_EXERCISE DETAILS_
Extract, exactly as written, each line from the start of the records below to the line containing "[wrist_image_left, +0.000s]", both ends included; drop the pictures.

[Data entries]
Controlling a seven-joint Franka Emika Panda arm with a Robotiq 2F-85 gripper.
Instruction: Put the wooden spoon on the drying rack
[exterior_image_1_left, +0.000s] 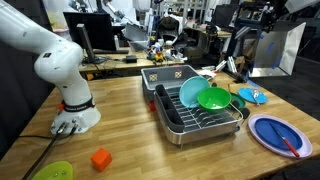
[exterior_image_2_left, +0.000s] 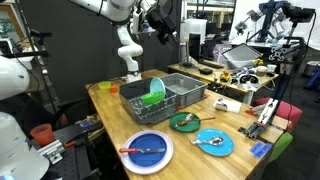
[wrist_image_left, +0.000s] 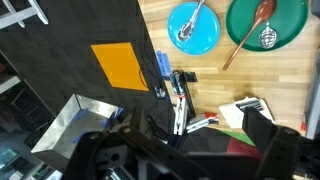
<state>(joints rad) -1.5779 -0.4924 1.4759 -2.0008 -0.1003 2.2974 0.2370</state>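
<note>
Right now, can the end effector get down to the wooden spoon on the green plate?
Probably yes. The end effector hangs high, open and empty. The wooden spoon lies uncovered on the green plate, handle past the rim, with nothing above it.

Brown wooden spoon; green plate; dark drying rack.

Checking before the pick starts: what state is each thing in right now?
Dark wire drying rack: holds a green bowl and a light blue dish, both tilted.
Slim brown wooden spoon: lying on the round green plate, handle past its rim, not on the rack.
Robotiq gripper: open, empty, raised high.
Short red-orange utensil: lying on the large blue plate.
Metal spoon: lying on the small light blue plate.
</note>
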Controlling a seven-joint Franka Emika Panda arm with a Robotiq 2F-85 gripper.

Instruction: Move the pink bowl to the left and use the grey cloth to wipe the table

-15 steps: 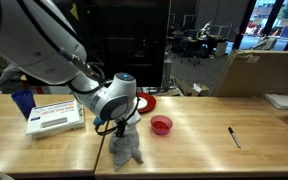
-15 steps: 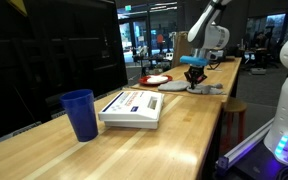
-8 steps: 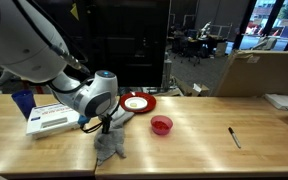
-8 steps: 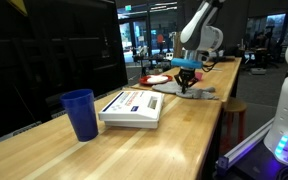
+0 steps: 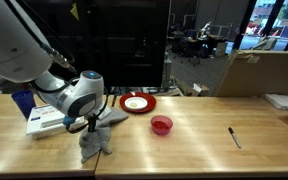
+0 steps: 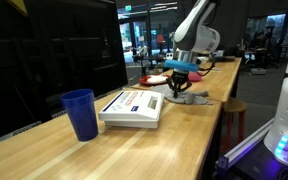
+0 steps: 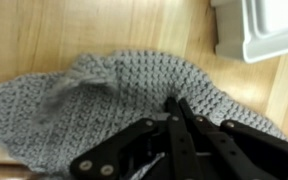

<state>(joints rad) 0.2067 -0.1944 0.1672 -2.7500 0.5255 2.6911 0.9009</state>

_TASK SOLUTION_
Controlling a seven-joint Franka Emika Panda arm with a Robotiq 2F-85 gripper.
Instruction: Put the wooden spoon on the drying rack
[exterior_image_1_left, +0.000s] 
[exterior_image_2_left, +0.000s] 
[wrist_image_left, +0.000s] 

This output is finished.